What is correct shape of input to the LSTM when concatenating features of two different models?

Hello,

I am having two different, already trained models for video classification, where one model takes keypoints as input, and another model takes video frames as input.

I want to concatenate their features and then pass concatenated vector to the LSTM.

I am little bit confused if my concatenation is correct and how should input to the LSTM look like. At the moment I have the following:

Model A has output [128, 256] = [batch size, num of features]
Model B has output [128, 122 880] = [batch size, num of features]
After concatenation I have: [128, 123 136]

Since LSTM expects input of shape [batch_size x seq_len x input_size] I used:

x = x.unsqueeze(1) #[128, 1, 123 136]

But then LSTM does not make sense, since I have no time dimension or? Is this approach correct?

Thanks!

Indeed none of the outputs contain a temporal dimension so it seems both models reduced it in their forward method assuming the original inputs to them still contained the temporal information. Could you thus explain the architecture of modelA and modelB and check if keeping the temporal dimension would make sense?

Model A is a simple 1D CNN model that takes keypoints as data input. Model B is pretrained Resnet that takes videos as input.

For 1D CNN with keypoints as input data I printed the change of shape during forward:

torch.Size([512, 51, 45]) # input data [batch size, num of features, num of frames = time dimension]
torch.Size([512, 51, 45])
torch.Size([512, 64, 43])
torch.Size([512, 64, 43])
torch.Size([512, 64, 43])
torch.Size([512, 128, 20])
torch.Size([512, 128, 20])
torch.Size([512, 128, 20])
torch.Size([512, 256, 8])
torch.Size([512, 256, 8])
torch.Size([512, 256, 8])
torch.Size([512, 8, 256])
torch.Size([512, 512])
torch.Size([512, 512])
torch.Size([512, 256]) # -> I took this model up to this point 
torch.Size([512, 8]) 

So I am assuming, that I should take the model from the “point” where time dimension is stil there or?
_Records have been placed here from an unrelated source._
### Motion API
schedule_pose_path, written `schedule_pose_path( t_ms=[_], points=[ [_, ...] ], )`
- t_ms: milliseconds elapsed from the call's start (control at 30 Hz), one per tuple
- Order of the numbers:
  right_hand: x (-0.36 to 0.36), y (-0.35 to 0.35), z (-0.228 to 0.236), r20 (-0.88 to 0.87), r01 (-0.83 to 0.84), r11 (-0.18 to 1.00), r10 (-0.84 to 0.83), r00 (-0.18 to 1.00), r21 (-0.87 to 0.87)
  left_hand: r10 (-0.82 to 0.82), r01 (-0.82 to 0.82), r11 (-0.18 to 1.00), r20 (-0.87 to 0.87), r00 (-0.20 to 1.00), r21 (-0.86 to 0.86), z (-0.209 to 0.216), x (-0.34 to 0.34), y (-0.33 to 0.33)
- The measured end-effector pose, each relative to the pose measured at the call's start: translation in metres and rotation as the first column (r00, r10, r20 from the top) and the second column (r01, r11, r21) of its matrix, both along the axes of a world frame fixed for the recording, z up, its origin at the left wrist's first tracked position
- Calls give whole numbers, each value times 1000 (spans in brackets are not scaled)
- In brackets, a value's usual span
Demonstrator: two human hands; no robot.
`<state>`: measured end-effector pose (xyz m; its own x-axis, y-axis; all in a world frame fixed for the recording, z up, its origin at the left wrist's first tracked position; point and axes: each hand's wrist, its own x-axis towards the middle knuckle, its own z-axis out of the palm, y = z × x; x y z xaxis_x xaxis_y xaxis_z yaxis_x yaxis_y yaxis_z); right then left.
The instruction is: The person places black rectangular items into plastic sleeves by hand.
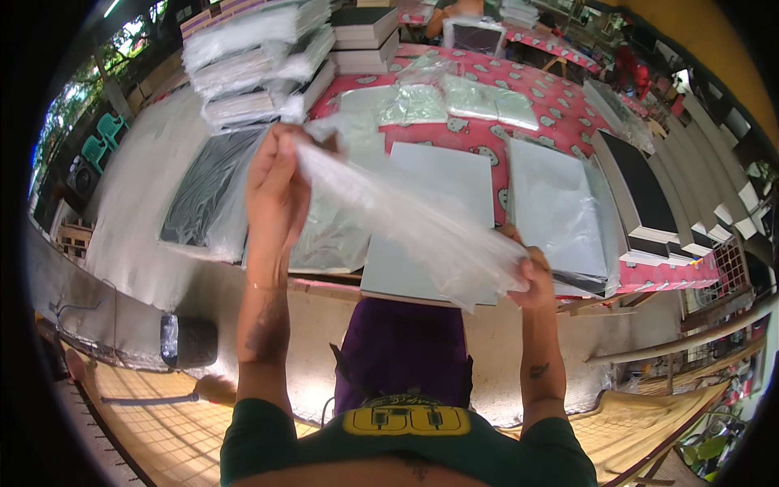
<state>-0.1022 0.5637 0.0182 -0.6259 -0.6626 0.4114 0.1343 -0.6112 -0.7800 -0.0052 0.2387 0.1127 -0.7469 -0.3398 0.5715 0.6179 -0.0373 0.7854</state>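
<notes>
A clear plastic bag (414, 215) is stretched slantwise in the air between my hands, blurred by motion. My left hand (280, 178) grips its upper left end, fingers closed. At the lower right end, my right hand (529, 272) pinches the other side of it. Below the bag, at the table's near edge, lies a flat light-grey board (442, 166), partly covered by the plastic. Right of it sits a white stack (552, 207) wrapped in clear plastic. To the left of my left hand lies a black, plastic-wrapped flat item (207, 191).
The pink patterned tablecloth (560, 85) carries several folded clear packets (491, 104) farther back. Plastic-wrapped piles (260, 61) and dark-topped thick blocks (365, 36) rise at the back left. Rows of black-topped blocks (637, 183) stand at the right. Another person (454, 16) sits beyond the table.
</notes>
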Motion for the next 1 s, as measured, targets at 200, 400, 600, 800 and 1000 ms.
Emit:
schedule_pose_path(
  t_ms=[200,400,600,800,1000],
  points=[
    [-38,36,7,104,129,989,-122,987,-65,-532,768,362,559,636,-529,-29,19,48],
    [-15,7,30,-287,-73,537,555,781,840,-353,332,911,50,934,244,-6,29,5],
    [-32,33,8,339,277,950,-216,916,-144,-164,464,874,811,562,-145,-40,36,59],
    [7,12,-16,223,-280,959,267,937,30,-328,117,885,426,843,450,-9,32,33],
    [-2,23,9,-481,655,667,-470,740,355,-239,552,825,814,530,-118,-82,43,48]
  ],
)
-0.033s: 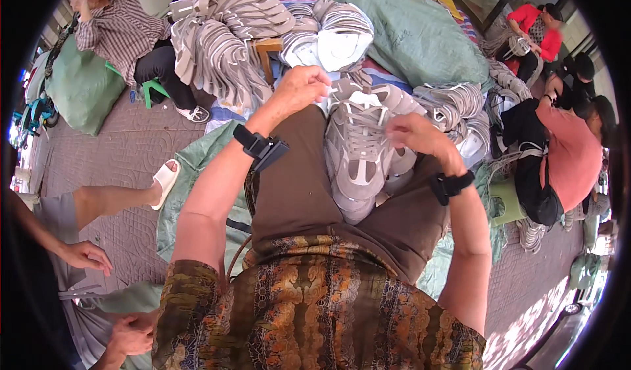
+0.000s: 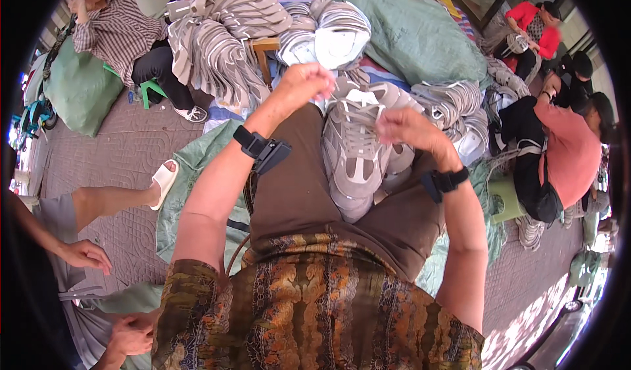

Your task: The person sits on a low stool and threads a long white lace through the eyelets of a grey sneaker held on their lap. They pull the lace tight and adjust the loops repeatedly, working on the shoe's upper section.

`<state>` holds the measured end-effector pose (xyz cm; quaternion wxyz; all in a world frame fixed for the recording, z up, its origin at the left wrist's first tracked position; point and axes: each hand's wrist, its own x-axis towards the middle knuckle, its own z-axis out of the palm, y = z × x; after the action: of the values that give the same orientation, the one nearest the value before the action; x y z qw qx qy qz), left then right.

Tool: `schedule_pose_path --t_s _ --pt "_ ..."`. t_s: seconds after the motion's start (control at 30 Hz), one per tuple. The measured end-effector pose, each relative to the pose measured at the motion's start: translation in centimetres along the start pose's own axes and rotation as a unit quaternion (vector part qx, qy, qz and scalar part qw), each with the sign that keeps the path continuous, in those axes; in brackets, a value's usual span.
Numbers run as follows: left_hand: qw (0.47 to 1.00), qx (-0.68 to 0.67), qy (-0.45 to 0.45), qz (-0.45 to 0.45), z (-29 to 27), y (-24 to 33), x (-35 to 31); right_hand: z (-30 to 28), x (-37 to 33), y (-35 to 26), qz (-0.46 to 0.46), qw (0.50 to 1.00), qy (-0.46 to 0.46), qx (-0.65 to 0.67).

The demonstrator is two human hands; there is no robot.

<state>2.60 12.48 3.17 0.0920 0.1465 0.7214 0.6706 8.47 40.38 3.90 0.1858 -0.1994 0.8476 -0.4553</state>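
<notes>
Between my thighs rests a grey lace-up sneaker [image 2: 358, 153], toe toward me, with pale grey laces criss-crossed up its front and a white patch at the tongue. My left hand [image 2: 307, 83] is raised beside the collar, fingers pinched together. What they hold, if anything, is too small to make out. My right hand [image 2: 409, 130] is at the right edge of the lacing, fingers curled in toward the eyelets; their tips are partly hidden, so a lace in them cannot be confirmed. Another grey shoe [image 2: 399, 163] lies partly hidden beneath that hand.
Stacked grey shoe uppers [image 2: 217, 61] spread ahead left, near a wooden stool [image 2: 265, 45]. More uppers [image 2: 450, 104] lie at the right. A large green sack [image 2: 414, 35] stands behind. People sit on both sides; a co-worker's hand [image 2: 85, 255] is close on my left.
My right hand has shifted left, closer over the laces. My left hand has moved slightly right toward the collar. The sneaker stays between my thighs.
</notes>
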Motion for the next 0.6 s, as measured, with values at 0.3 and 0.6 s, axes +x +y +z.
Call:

But if another model takes videos as files, and shapes look little bit different… can I still simply concatenate them or?

Here also my model B, input data [batch size, num of channels, num of frames, height, width]

while the last few rows of the model (withotu fc layer) are:

        ResStage-193       [-1, 2048, 22, 8, 8]               0
       AvgPool3d-194       [-1, 2048, 15, 2, 2]               0
         Dropout-195       [-1, 2048, 15, 2, 2]               0 #[batch, num of features, num of frames, height, width]
 ResNetBasicHead-196               [-1, 122880]               0
             Net-197               [-1, 122880]               0

So when I retain time dimension I am having the following outputs from both models:

[128, 256, 8]                  #[batch, num of features, num of frames
[128, 2048, 15, 2, 2]      #[batch, num of features, num of frames, height, width]

How can i concatenate them?